Zudem ist die Aussparung in E11/E12 nicht dazu vorgesehen, den Lenkeinschlag zu beobachten, sondern um die Wirkung einer Sprüheinrichtung zu überwachen.

Auch ist der Spiegel in E13/E14 nicht dafür vorgesehen, um eine Markierung zu beobachten, sondern um eventuell anhaftendes Material an einem Rad zu erkennen.

Davon abgesehen überzeugt die Kammer auch der angegebene Grund der Verspätung des Vorbringens nicht. Zu der Verspätung trägt die Beschwerdeführerin vor, dass keine der spät eingereichten Druckschriften weitere Familienmitglieder besäßen, die in einer anderen als der japanischen Sprache und Schrift abgefasst seien. Sie hätten also nicht während des Einspruchsverfahrens gefunden und eingereicht werden können. Sie seien erst zufällig durch ein Prüfungsverfahren in einer anderen Angelegenheit aufgefunden worden.

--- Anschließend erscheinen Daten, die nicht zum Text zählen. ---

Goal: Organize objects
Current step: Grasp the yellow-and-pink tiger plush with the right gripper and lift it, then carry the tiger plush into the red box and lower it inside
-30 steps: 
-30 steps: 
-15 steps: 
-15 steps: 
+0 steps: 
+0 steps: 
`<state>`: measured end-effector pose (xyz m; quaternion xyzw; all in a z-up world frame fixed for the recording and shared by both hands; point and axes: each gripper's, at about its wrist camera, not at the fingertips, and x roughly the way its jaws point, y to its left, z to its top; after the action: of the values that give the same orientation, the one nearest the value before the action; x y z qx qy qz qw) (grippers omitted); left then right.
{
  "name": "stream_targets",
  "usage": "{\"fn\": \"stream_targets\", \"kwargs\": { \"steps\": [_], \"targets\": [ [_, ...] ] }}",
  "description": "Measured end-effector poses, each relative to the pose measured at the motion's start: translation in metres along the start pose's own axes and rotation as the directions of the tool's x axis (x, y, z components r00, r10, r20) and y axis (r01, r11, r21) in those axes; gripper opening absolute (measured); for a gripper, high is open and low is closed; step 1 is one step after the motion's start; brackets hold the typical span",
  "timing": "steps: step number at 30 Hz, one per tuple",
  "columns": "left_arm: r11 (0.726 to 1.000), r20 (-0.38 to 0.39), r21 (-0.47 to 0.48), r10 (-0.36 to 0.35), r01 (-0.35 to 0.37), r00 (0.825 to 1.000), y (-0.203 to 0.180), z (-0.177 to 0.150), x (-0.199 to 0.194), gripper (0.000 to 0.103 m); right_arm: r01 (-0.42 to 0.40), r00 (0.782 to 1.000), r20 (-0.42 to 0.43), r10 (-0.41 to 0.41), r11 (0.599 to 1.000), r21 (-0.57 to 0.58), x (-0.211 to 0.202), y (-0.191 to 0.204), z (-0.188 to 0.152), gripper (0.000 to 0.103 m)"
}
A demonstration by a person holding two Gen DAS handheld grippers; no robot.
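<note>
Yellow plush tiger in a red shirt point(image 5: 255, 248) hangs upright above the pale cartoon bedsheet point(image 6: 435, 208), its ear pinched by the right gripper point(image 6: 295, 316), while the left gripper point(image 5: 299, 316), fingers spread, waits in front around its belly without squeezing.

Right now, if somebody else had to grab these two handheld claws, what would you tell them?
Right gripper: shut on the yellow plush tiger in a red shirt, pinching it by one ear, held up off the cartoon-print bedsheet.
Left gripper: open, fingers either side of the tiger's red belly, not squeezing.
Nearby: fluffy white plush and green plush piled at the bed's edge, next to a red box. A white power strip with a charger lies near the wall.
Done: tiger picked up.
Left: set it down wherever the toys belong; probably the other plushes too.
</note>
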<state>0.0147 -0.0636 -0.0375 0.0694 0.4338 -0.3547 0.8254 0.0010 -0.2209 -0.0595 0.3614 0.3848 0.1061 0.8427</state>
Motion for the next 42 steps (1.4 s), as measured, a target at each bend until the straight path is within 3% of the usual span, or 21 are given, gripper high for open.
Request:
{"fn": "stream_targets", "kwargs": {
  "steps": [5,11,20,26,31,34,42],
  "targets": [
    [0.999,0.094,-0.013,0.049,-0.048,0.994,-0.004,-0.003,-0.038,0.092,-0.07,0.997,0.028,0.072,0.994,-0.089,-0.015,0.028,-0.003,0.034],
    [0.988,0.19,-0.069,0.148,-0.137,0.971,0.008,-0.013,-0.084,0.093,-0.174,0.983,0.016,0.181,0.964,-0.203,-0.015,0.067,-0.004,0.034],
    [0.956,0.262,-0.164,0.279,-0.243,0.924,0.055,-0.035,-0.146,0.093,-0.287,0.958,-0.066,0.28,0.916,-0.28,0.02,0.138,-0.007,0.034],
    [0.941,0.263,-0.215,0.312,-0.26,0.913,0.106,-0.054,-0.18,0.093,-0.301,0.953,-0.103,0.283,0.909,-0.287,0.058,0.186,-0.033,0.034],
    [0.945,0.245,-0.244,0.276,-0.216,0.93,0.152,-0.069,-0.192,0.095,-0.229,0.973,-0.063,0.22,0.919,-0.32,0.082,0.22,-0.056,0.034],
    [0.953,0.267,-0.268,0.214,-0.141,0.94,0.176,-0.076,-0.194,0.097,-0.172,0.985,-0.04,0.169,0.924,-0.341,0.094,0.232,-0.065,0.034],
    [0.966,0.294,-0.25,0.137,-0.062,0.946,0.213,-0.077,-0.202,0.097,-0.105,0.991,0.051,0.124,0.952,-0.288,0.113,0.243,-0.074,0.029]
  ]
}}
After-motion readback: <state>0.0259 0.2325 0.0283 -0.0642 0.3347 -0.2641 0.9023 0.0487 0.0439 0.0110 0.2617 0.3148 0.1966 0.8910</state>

Die Kammer ist der Auffassung, dass dies die Verspätung nicht entschuldigen kann. Das EPÜ kennt keinen Unterschied betreffend den Stand der Technik in Abhängigkeit von der Sprache, sei sie nach europäischen Maßstäben lesbar oder nicht. Die einzige Bedingung insoweit ist, dass die Beteiligten, die sich darauf beziehen wollen, gegebenenfalls eine Übersetzung in einer amtlichen Sprache einreichen müssen. Die Beteiligten sind daher dafür verantwortlich, alle zum relevanten Stand der Technik gehörenden Dokumente aufzufinden und fristgerecht einzureichen. Dafür müssen gegebenenfalls hinreichende Maßnahmen und ggf. die dafür notwendigen finanziellen Mittel vorgesehen werden, um diese Obliegenheit zu erfüllen, einschließlich der Auslagerung von technischen Recherchen auch in solchen Sprachen, die die Beteiligten selbst nicht beherrschen und die darüber hinaus keine Amtssprache sind. Eine in dieser Hinsicht weniger strenge Haltung widerspräche der Verfahrensökonomie und dem Prinzip der Fairness gegenüber dem anderen Beteiligten (siehe ebenso T0724/08, 3.4 der Gründe).

Die Kammer merkt auch an, dass die von der Beschwerdeführerin bereits mit der Einspruchsschrift eingereichten Druckschriften E5 und E6 ebenfalls aus Japan stammen (SAKAI Heavy Industries Ltd.). Es war also schon damals für die Beschwerdeführerin ohne weiteres erkennbar, dass japanische Unternehmen von gewisser Bedeutung auf dem technischen Gebiet des Straßenbaus sind. Deswegen konnte es für sie später keine Überraschung sein, dass unter der Dokumentation des Stands der Technik in der japanischen Sprache weitere relevante Druckschriften zu finden waren.

Die japanische Sprache der eingereichten Druckschriften E11 und E13 allein kann daher keine Begründung für deren verspätetes Vorbringen sein, zumal nicht erkennbar ist, welche Anstrengungen die Beschwerdeführerin unternommen hat, neben den Druckschriften E5 und E6, die Broschüren darstellen, weitere japanische Dokumente wie etwa E11 und E13, die japanische Patentanmeldungen sind, ausfindig zu machen.

Die Kammer ist im Ergebnis der Auffassung, dass die verspätet vorgebrachten Dokumente E11 bis E14 prima facie nicht hochrelevant sind und dass keine überzeugende Begründung für ihr verspätetes Vorbringen vorliegt. Deswegen hat sie das ihr nach Artikel 13(1) VOBK zustehende Ermessen dahingehend ausgeübt, die Dokumente nicht in das Verfahren zuzulassen.